Nine Months of Winter: What It Really Takes to Live Here

When people ask what it’s like to live in Silverton, I usually start with the obvious: winter lasts about nine months. Snow comes early and lingers long. Our kids ride bikes on the only paved road in town, but for most of the year those bikes lean in the shed, waiting for a stretch of bare ground.

Brutaful Life Here

At 9,318 feet, life is both beautiful and brutal (or as Glennon says, “Brutaful”). On a clear morning, the peaks glow pink, and it feels like we’re living inside a postcard. On a stormy one, we’re shoveling for the third time before breakfast, and I wonder if we’ve lost our minds.

This town is a filter for the faint of heart. If you stay, it’s because you’ve learned to love the rhythm: stock up on groceries for two weeks at a time, plan around avalanche closures, and accept that winter is not a season—it’s a state of being.

Grit Balanced with Grace

For our family, winter means sledding in our backyard, endless hot chocolate, and kids who know how to bundle themselves without being asked.

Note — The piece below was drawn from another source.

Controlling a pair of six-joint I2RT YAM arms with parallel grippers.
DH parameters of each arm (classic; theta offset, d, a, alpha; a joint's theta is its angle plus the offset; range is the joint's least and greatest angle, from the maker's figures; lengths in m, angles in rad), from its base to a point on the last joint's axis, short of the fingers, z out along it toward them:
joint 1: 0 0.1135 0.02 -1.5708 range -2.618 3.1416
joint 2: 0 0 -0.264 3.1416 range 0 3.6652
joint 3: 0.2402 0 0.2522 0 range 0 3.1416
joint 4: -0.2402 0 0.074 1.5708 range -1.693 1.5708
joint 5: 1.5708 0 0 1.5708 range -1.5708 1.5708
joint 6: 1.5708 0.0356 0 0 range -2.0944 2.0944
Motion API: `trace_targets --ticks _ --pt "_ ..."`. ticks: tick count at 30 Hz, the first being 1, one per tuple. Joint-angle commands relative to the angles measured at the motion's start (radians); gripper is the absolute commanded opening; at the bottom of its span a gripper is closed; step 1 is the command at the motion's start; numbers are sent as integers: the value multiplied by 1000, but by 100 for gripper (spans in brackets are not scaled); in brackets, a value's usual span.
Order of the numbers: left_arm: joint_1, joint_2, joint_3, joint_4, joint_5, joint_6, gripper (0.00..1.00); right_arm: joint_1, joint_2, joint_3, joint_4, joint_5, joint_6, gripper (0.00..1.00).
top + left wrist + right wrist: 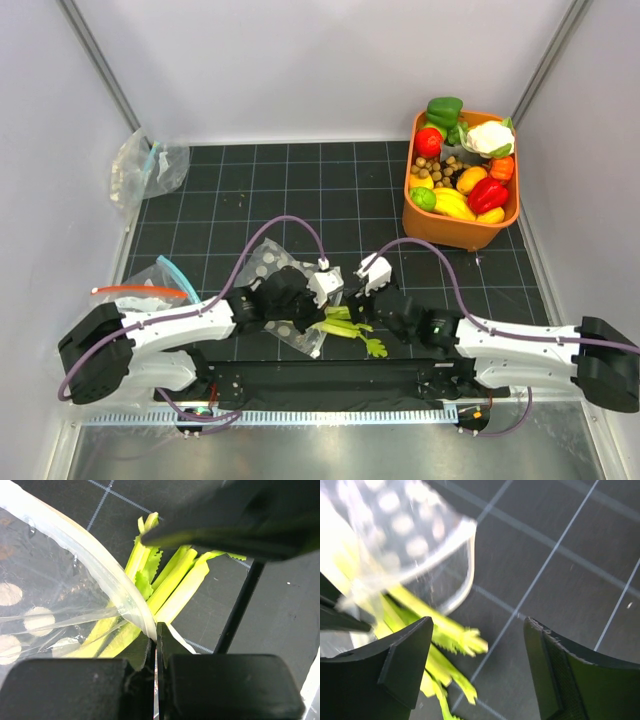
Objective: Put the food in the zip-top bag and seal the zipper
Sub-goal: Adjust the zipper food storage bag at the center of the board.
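Observation:
The dotted zip-top bag lies at the front centre of the mat. My left gripper is shut on its mouth edge; in the left wrist view the jaws pinch the pale zipper strip. The celery stalk lies partly inside the bag, and its leafy end sticks out of the mouth. My right gripper is open just right of the bag mouth, and its fingers straddle the leafy celery end without touching it. Two red toy vegetables sit in the orange bin.
The orange bin of mixed toy produce stands at the back right. A clear bag with a teal strip lies at the back left. A bag with a red-orange strip lies by the left arm. Grey walls enclose the mat.

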Motion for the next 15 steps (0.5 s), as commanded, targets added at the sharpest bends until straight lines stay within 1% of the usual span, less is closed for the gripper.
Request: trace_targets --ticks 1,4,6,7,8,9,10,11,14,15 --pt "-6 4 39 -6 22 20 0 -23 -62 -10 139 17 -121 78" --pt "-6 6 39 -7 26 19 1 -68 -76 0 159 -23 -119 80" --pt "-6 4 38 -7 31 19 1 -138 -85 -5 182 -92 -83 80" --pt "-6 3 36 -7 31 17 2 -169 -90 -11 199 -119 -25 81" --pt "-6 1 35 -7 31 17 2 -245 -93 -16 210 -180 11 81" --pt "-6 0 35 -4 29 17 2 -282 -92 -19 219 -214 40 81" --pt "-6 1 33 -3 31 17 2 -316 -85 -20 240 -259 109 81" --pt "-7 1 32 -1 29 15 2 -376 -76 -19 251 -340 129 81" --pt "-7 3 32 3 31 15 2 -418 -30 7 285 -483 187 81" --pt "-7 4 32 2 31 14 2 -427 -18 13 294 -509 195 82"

It also means long nights of wondering if we made the right choice raising children here—three to five kids per class, an hour’s drive to buy diapers or go to the dentist, and a community that feels both close-knit and complicated.

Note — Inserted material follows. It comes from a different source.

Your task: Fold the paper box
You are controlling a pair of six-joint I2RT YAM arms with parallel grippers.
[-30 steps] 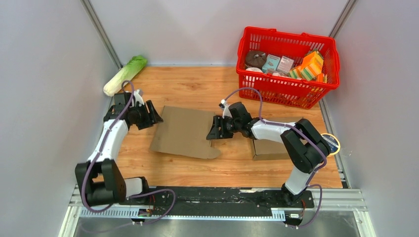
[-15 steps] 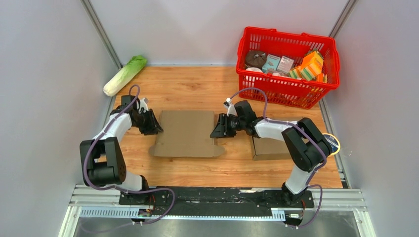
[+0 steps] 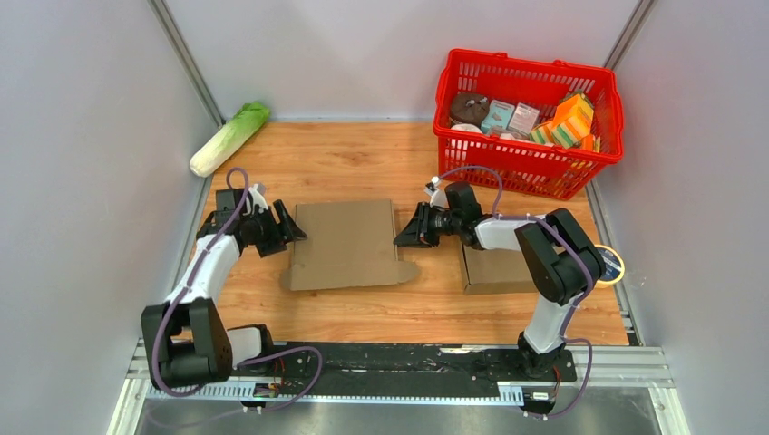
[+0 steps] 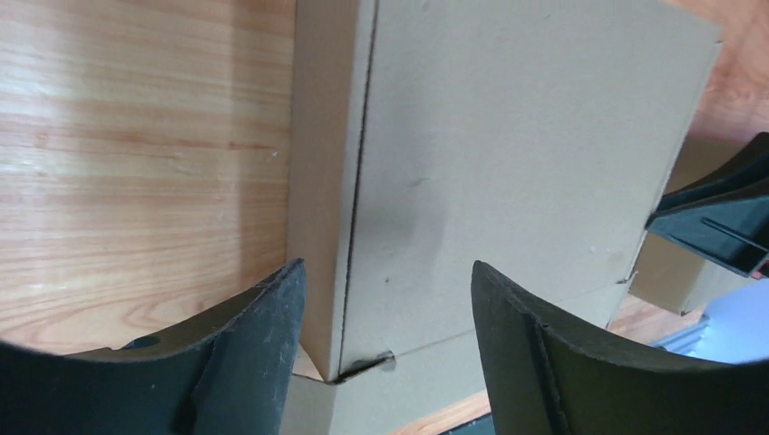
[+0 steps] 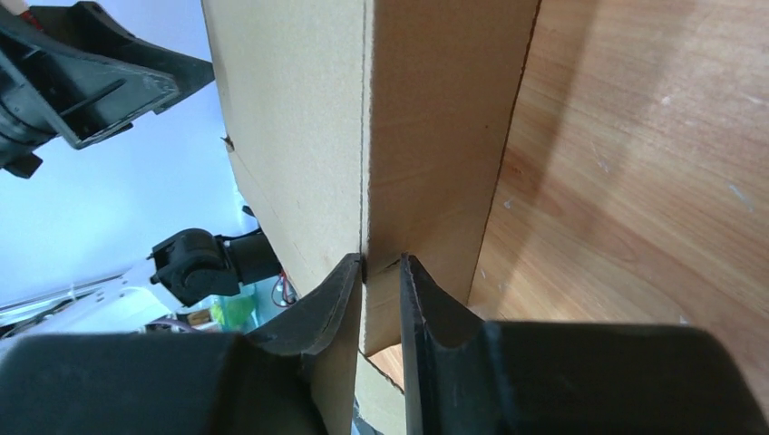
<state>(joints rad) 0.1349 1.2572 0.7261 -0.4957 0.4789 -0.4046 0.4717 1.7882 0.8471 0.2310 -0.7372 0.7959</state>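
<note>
Both wrist views cut the box (image 3: pixel 347 243) off at their edges. At centre right of the top view, the right arm hides part of a second cardboard piece (image 3: pixel 494 270). The left tool (image 3: pixel 288 224) stands wide, its fingers (image 4: pixel 263 335) on either side of the box's left edge; whether they touch it I cannot tell. The right tool (image 5: pixel 381 263) is pinched narrow on the box's right edge, at a crease. The box lies flat on the counter (image 3: pixel 363 163) at mid-frame, long axis running left to right, a small flap jutting at its lower right.
</note>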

What it takes to live here is grit. But it also takes grace—learning to let go of convenience, embracing the absurdity, and finding joy in small-town quirks.

That’s why I started Life at 9,318. I want to share the real story of raising a family in the San Juan Mountains—equal parts adventure, resilience, and the humor that keeps us going. Some posts will be practical (what to pack for a family camping trip, how we manage grocery runs). Others will be more like this: reflections on beauty, wildness, and what it means to belong in a place that isn’t easy.

Nine months of winter doesn’t scare us anymore. It has shaped us. And maybe that’s the point.